#### PROBLEM TO WORK ON
Exactly as written, copy the lines that run from the start of the data below to the line containing "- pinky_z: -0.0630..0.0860", both ends included.

>>>

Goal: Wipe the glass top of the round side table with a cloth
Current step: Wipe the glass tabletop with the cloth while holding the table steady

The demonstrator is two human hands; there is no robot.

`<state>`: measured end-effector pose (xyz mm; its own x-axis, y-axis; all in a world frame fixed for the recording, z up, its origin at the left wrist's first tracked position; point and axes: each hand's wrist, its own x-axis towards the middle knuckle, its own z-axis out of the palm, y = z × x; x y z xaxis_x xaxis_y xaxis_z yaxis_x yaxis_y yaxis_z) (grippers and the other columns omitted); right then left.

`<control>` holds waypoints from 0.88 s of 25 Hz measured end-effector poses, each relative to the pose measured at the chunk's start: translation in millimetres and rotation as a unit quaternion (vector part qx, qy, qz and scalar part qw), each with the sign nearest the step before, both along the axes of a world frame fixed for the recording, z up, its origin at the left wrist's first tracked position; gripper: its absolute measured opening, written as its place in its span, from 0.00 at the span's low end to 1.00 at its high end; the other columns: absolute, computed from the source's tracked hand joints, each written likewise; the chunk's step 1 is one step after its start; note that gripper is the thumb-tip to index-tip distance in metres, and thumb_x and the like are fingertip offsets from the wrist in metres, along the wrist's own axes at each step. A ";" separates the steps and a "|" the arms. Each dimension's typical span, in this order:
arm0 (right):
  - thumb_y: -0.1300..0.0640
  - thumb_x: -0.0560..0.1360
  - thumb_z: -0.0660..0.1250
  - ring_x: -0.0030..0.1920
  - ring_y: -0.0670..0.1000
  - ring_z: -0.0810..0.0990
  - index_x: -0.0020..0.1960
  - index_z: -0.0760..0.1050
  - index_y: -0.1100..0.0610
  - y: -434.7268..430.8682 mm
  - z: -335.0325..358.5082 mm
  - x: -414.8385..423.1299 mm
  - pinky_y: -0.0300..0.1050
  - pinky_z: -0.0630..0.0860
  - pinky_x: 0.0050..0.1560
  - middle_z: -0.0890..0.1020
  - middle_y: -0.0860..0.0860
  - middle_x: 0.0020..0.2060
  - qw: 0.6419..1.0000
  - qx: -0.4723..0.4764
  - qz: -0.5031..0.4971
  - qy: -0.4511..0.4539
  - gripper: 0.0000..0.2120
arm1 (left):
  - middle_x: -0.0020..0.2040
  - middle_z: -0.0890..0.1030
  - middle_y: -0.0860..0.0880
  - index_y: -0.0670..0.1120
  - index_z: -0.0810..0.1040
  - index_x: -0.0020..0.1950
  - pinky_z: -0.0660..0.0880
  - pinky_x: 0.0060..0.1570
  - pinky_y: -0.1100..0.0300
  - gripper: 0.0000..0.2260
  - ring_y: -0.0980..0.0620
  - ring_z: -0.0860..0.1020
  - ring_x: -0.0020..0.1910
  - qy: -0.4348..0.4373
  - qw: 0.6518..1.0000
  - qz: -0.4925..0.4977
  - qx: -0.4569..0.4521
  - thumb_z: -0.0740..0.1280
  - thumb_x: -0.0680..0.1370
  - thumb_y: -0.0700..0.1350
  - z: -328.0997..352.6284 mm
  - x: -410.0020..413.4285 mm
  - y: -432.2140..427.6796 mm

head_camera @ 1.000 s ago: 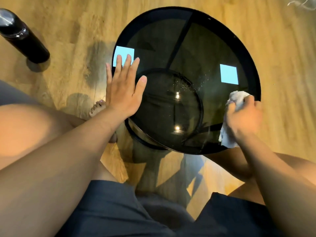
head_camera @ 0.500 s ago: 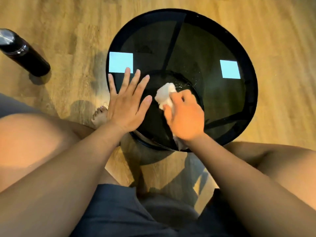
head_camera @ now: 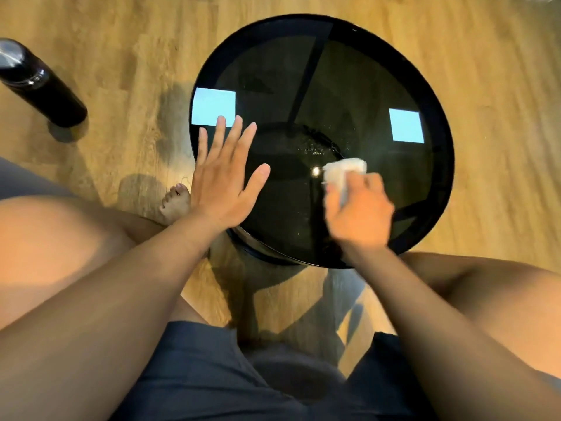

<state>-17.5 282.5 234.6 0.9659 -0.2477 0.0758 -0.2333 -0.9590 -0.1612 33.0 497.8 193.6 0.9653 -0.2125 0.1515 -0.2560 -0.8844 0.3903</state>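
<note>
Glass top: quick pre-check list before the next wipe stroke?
1. Cloth gripped by right hand: ok.
2. Cloth touching the glass top: cannot tell, motion blur.
3. Left hand flat on the glass, bracing the table: ok.
4. Specks near the centre wiped away: not ok.
5. Bottle on the floor, apart from the table: ok.
</note>
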 end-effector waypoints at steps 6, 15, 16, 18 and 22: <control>0.47 0.76 0.67 0.46 0.53 0.74 0.60 0.76 0.50 92.3 7.5 -18.8 0.45 0.73 0.35 0.74 0.52 0.50 0.962 0.095 0.256 0.013 0.15 | 0.82 0.54 0.45 0.48 0.55 0.80 0.38 0.78 0.47 0.30 0.51 0.43 0.80 0.060 0.971 0.040 -0.229 0.50 0.80 0.59 18.8 -0.4 -0.2; 0.46 0.78 0.60 0.51 0.67 0.78 0.56 0.71 0.53 -156.8 24.7 -1.9 0.55 0.76 0.51 0.77 0.65 0.51 0.991 -0.028 -0.078 0.105 0.12 | 0.82 0.54 0.45 0.49 0.53 0.80 0.38 0.76 0.37 0.32 0.44 0.48 0.81 0.008 0.996 -0.039 0.082 0.47 0.80 0.63 9.7 -20.8 -17.9; 0.47 0.79 0.59 0.51 0.66 0.77 0.58 0.71 0.54 -143.0 22.4 -3.9 0.54 0.75 0.51 0.77 0.65 0.52 0.991 -0.020 -0.086 0.105 0.14 | 0.82 0.54 0.45 0.49 0.53 0.80 0.39 0.76 0.37 0.32 0.44 0.49 0.81 0.011 0.997 -0.037 0.069 0.46 0.80 0.63 10.6 -20.3 -18.0; 0.46 0.79 0.59 0.49 0.65 0.78 0.60 0.72 0.54 -94.9 18.6 -15.1 0.52 0.73 0.49 0.76 0.62 0.54 0.996 -0.002 -0.057 0.075 0.15 | 0.82 0.53 0.45 0.49 0.53 0.81 0.39 0.76 0.37 0.32 0.45 0.48 0.81 0.016 0.999 -0.033 0.032 0.46 0.80 0.63 12.6 -19.6 -18.1; 0.47 0.79 0.61 0.46 0.58 0.76 0.61 0.75 0.54 40.9 7.9 -40.9 0.48 0.72 0.43 0.74 0.56 0.52 0.993 0.046 0.108 0.031 0.15 | 0.82 0.54 0.45 0.48 0.56 0.80 0.36 0.75 0.37 0.30 0.46 0.49 0.81 0.001 0.995 -0.019 -0.093 0.48 0.81 0.60 22.4 -17.9 -6.7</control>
<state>-58.4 323.5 242.5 0.9993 -0.0380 0.0007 -0.0367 -0.9698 -0.2411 15.1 491.2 216.1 0.9573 -0.2179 0.1901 -0.2876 -0.7863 0.5468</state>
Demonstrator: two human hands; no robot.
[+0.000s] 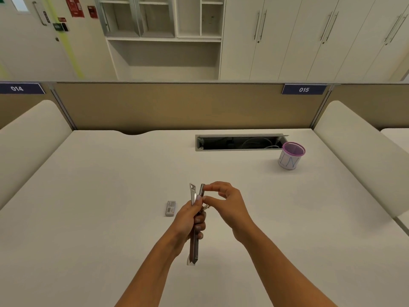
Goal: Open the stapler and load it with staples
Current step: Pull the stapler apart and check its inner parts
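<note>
Stapler [193, 238] held above tabletop [110, 218], just below centre of view, lengthwise along the 12–6 line, opened out. Left hand [188, 220] wrapped round its middle, grip clamped on stapler, thumb pressed up along the metal near the top. Two metal arms fanned apart at 12 o'clock end: lighter silver one to the left, darker one to the right. Lower end pointing to 6 o'clock, past the left wrist. Right hand [225, 204] at 3 o'clock of stapler top, thumb and forefinger pinched on tip of darker arm, other fingers curled loose. Small bright metal bit just under right thumb, too small to tell what. Staple box [170, 208] flat on tabletop at 9 o'clock of left hand, near but apart, looks closed. Purple-rimmed cup [290, 156] well apart at 1 o'clock, upright, just beside right end of cable tray [240, 142]. Tray lid open, cables inside. Divider [177, 107] along far tabletop edge, tag 015 [303, 89] at its upper right.
</note>
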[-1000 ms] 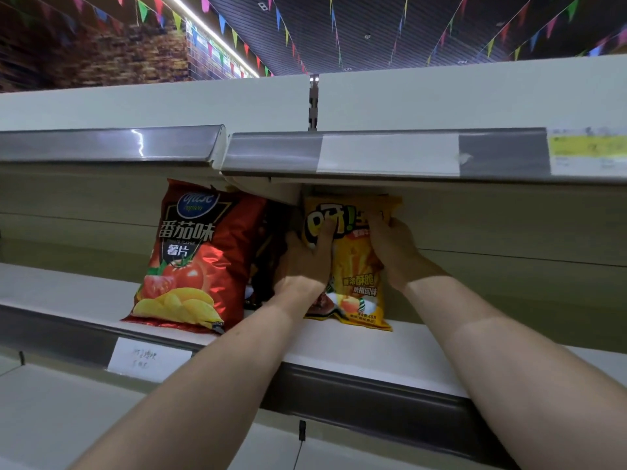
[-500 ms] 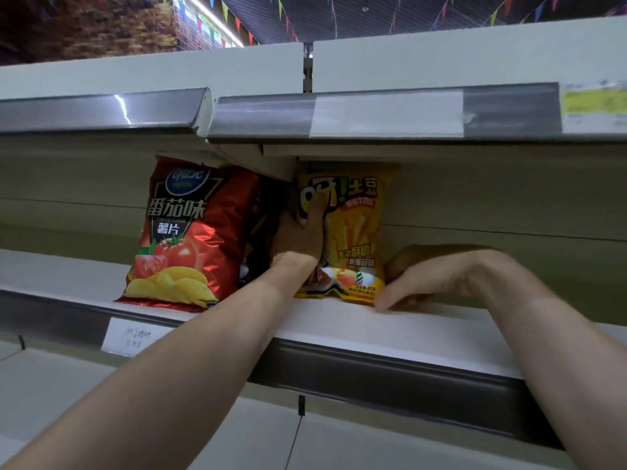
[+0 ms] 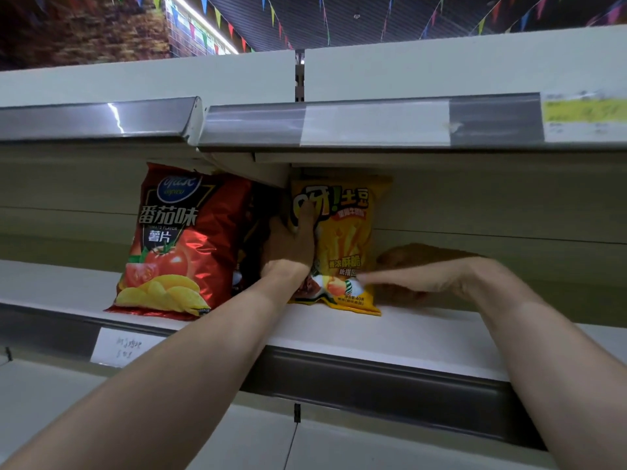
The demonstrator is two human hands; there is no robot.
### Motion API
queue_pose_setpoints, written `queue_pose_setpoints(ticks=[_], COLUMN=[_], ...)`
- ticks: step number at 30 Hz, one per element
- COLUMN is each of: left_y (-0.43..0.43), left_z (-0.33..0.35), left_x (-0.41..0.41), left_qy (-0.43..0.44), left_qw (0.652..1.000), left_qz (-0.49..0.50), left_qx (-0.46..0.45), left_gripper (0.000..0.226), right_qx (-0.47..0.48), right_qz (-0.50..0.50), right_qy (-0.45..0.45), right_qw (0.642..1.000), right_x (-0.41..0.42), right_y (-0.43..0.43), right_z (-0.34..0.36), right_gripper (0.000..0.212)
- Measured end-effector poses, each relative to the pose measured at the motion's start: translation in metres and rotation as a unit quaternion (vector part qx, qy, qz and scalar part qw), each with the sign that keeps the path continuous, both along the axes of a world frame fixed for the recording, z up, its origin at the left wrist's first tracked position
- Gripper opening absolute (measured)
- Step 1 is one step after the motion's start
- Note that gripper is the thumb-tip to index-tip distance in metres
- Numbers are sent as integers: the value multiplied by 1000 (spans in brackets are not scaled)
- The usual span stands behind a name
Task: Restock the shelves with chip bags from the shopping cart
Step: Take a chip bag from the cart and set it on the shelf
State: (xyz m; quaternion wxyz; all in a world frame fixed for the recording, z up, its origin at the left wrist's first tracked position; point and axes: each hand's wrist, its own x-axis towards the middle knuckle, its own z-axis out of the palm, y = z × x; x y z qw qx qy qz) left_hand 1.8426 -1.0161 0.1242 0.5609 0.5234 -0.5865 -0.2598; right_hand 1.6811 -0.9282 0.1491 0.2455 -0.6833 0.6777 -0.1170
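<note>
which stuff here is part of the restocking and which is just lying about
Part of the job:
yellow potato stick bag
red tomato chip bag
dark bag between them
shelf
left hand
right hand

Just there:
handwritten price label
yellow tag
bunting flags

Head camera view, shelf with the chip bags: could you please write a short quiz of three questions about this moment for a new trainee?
1. True or false: the yellow foil bag of potato sticks lies flat on the white metal shelf.
2. Which hand presses its thumb on the upper front of the yellow bag?
A. the left hand
B. the right hand
C. neither
3. Fill in: the glossy red tomato chip bag stands to the ___ of the yellow bag.

Key
1. False; it stands upright.
2. A; the right hand reaches low, fingers at the bag's lower right edge.
3. Left, with a dark bag partly hidden between them.
</note>
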Motion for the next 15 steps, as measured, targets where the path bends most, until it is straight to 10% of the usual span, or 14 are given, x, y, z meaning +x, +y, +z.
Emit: queue_pose_setpoints(ticks=[9,15], left_y=[-3,4], left_z=[-5,-5], left_x=[-4,1], left_qy=[-80,-149], left_qw=[996,983], left_qz=[25,88], left_qx=[-7,-61], left_gripper=[66,55], right_qx=[-246,-379], right_qz=[-48,-64], right_qy=[-119,85], right_qw=[961,919], right_x=[11,27], right_y=[-18,-9], right_z=[-11,-9], right_gripper=[64,77])
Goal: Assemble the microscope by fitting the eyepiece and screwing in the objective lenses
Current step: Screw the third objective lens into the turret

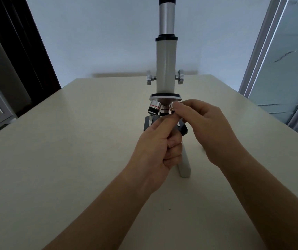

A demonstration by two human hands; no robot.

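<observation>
Small objective (171,107): I see it under the nosepiece (165,97) at its 4 o'clock edge, tilted outward; I judge it is being threaded in.
Right hand (205,127): pinched closed on the small objective from 3 o'clock, fingertips on its barrel so it can be twisted.
Left hand (158,147): curled closed from 6 o'clock, thumb up beside the lens tip; I cannot tell whether it touches the lens or grips anything.
Fitted objectives (154,108): two hang at 8 and 6 o'clock, seemingly seated.
Eyepiece (167,0): cut off at 12 o'clock; seating unverifiable.
Stage (148,123): mostly hidden behind my hands.
Tabletop (54,159): carries the microscope base (185,165), partly covered.
</observation>
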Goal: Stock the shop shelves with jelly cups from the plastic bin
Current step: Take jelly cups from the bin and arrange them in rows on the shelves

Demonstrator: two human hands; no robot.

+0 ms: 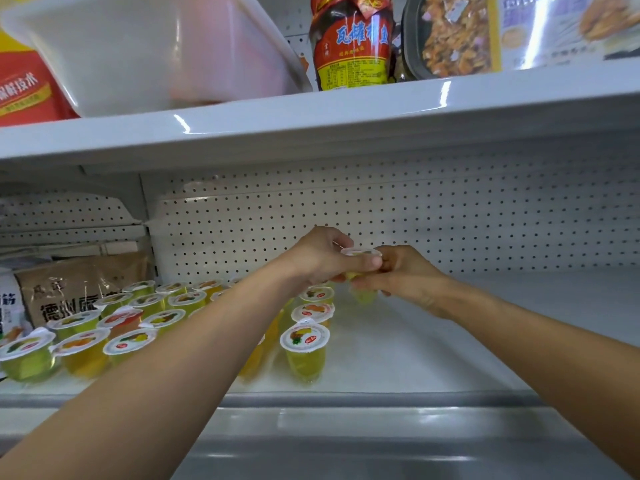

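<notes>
Both my hands meet over the middle shelf (450, 358), holding one jelly cup (362, 252) with a white lid between them. My left hand (322, 258) grips it from the left with the thumb across its side. From the right, my right hand (405, 275) pinches its lower part. Several jelly cups (304, 348) with yellow and green jelly stand in rows on the shelf's left half, partly hidden by my left forearm. The white plastic bin (156, 53) sits tilted on the upper shelf at top left.
A brown package (76, 289) and a white carton (8, 303) stand at the far left behind a shelf divider. The upper shelf (346, 109) carries a red jar (351, 43), a boxed meal (453, 32) and a red bag (27, 84). Perforated back panel behind.
</notes>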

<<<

#### RESPONSE
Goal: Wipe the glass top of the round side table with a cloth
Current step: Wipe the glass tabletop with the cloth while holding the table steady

The demonstrator is two human hands; there is no robot.

`<state>`: measured end-effector pose (xyz mm; its own x-axis, y-axis; all in a world frame fixed for the recording, z up, its origin at the left wrist's first tracked position; point and axes: each hand's wrist, its own x-axis towards the middle knuckle, its own z-axis out of the palm, y = z × x; x y z xaxis_x xaxis_y xaxis_z yaxis_x yaxis_y yaxis_z) (grippers and the other columns omitted); right then left.

`<control>` holds waypoints from 0.88 s of 25 Hz measured end-effector poses, each relative to the pose measured at the chunk's start: translation in millimetres and rotation as a unit quaternion (vector part qx, qy, qz and scalar part qw), each with the sign nearest the step before, both along the axes of a world frame fixed for the recording, z up, its origin at the left wrist's first tracked position; gripper: its absolute measured opening, written as its place in its span, from 0.00 at the span's low end to 1.00 at its high end; the other columns: absolute, computed from the source's tracked hand joints, each written likewise; the chunk's step 1 is one step after its start; note that gripper is the thumb-tip to index-tip distance in metres, and thumb_x and the like are fingertip offsets from the wrist in metres, along the wrist's own axes at each step. A ";" separates the steps and a "|" the arms. Each dimension's typical span, in this order:
arm0 (right):
  - thumb_y: -0.1300..0.0640
  - thumb_x: -0.0560..0.1360
  - thumb_z: -0.0660..0.1250
  - ring_x: -0.0030..0.1920
  - ring_y: -0.0670..0.1000
  - ring_z: -0.0810..0.0990
  - index_x: -0.0020..0.1960
  - index_z: -0.0760..0.1050
  - index_y: -0.1100..0.0610
  - y: -434.7268..430.8682 mm
  - z: -335.0325..358.5082 mm
  - x: -414.8385..423.1299 mm
  - pinky_y: -0.0300..0.1050
  - pinky_z: -0.0630..0.0860

What was asked now has a complete answer.